Date of Award

Summer 8-16-2018

Document Type


Degree Name

Doctor of Philosophy (PhD)


Biomedical Engineering

First Advisor

Mark Decoster


Astrocytes and microglia (glial cells) are active elements of the brain maintaining numerous homeostatic functions. Disturbances result in worsening of neuro-inflammation, traumatic brain injury, and various stages of brain tumors. Glial cells contribute to homeostasis for dynamic second messengers in the CNS, including intracellular calcium concentration ([Ca2+] i). Calcium is a central secondary messenger which signals for example, through the N-methyl-D-aspartate (NMDA) glutamate receptor on the neuronal membrane. A large, dynamic Ca2+ influx ensues after glutamate binds to the NMDA receptor. This influx initiates several molecular mechanisms within the cell. Disturbances in calcium homeostasis can lead to neurological diseases such as epilepsy and major depressive disorder.

In this project, we set out to gain a better understanding of the effect of glial density on neural signalling. This was done by accomplishing four main objectives:

1. Develop neural micro-environments with quantifiable variations in glial cell densities.

2. Use calcium imaging methods to analyze the calcium information processing capacity of the various neural micro-environment developed.

3. Develop mathematical tools for testing calcium dynamics iv

4. Study short term and interactions of novel biomaterial (CuHARS) used for tissue engineering in brain cell micro-environments (Ca+2 signaling as an indicator of cell “health”)

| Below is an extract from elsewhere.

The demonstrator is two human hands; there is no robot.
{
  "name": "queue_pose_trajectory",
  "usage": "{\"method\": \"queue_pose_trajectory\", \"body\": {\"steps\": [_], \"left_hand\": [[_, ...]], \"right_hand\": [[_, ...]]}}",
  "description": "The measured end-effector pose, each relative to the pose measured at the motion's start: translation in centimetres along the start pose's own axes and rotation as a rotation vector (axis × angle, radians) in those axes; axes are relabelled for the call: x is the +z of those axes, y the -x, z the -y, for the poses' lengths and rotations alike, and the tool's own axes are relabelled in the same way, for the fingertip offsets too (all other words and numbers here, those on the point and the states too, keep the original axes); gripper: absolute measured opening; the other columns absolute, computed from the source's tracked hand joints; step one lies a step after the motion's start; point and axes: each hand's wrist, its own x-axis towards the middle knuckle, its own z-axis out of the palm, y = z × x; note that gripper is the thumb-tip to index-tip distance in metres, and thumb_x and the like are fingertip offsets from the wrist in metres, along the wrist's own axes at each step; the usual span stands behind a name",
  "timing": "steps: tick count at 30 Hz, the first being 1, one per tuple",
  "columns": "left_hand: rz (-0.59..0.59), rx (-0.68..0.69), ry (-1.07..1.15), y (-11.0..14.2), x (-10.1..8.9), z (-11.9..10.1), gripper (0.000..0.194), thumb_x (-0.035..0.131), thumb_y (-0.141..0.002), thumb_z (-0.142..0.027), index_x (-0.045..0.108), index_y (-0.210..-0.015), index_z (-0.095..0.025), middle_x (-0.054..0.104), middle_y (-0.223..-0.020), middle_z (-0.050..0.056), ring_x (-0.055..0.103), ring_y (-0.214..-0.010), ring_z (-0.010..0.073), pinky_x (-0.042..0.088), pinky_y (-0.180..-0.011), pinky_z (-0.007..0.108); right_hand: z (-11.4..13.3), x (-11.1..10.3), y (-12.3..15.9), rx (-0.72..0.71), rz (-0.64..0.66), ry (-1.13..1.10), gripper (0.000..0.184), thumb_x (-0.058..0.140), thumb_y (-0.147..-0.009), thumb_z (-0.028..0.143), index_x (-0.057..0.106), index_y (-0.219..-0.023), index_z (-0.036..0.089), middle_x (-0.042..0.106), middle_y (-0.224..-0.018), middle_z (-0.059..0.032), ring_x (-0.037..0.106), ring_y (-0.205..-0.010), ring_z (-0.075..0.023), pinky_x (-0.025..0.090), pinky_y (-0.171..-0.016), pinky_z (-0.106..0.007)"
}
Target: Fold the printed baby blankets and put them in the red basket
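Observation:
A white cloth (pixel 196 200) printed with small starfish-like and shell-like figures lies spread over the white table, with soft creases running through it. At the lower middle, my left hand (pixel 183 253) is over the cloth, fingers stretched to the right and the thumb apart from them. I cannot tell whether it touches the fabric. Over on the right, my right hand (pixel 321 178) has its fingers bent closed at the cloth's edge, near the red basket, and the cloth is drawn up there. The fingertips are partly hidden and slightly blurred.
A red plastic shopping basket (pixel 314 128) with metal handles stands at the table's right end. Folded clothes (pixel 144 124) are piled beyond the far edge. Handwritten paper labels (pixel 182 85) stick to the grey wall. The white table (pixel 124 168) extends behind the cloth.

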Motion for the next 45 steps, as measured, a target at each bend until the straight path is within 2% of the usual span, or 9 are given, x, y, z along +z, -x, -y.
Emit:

To do so, tissue engineered microenvironments were constructed to test the effects of the glial cell density have on calcium information processing. We investigated the response of glia rich, mildly glia depleted, partially depleted, and severely depleted neuronal cultures to sub-maximal (nM to µM) glutamate concentrations using calcium imaging. This was used to assist in predicting and interpreting chaotic neural networks experimentally. Anti-mitotic agents, cytosine arabinoside (AraC), or 2-deoxy-5- fluorouridine (FdU) were used to inhibit proliferating glia and develop the three classes of glia density. Imaging was done with Fluo 3/AM, nine to fourteen days after plating. Neuronal cultures severely depleted (greater than sixty percent depletion) of glia responded to increasing glutamate additions with large, slightly unsynchronized responses with the greatest area under the curve (AUC) observed which returned to baseline the slowest of the three micro-environments developed. Cultures partially depleted (thirty to sixty percent depletion) of glia, responded to increasing glutamate addition with mid-sized, synchronized responses with lower AUC than cultures with severely depleted glial cells. Mildly depleted cultures behaved similarly to glia rich cultures. The difference between their AUC was not statistically significant. Studying how the brain behaves in altered systems, such as in glia depleted micro-environments will help us explore cell loss in the brain and develop more targeted protective strategies.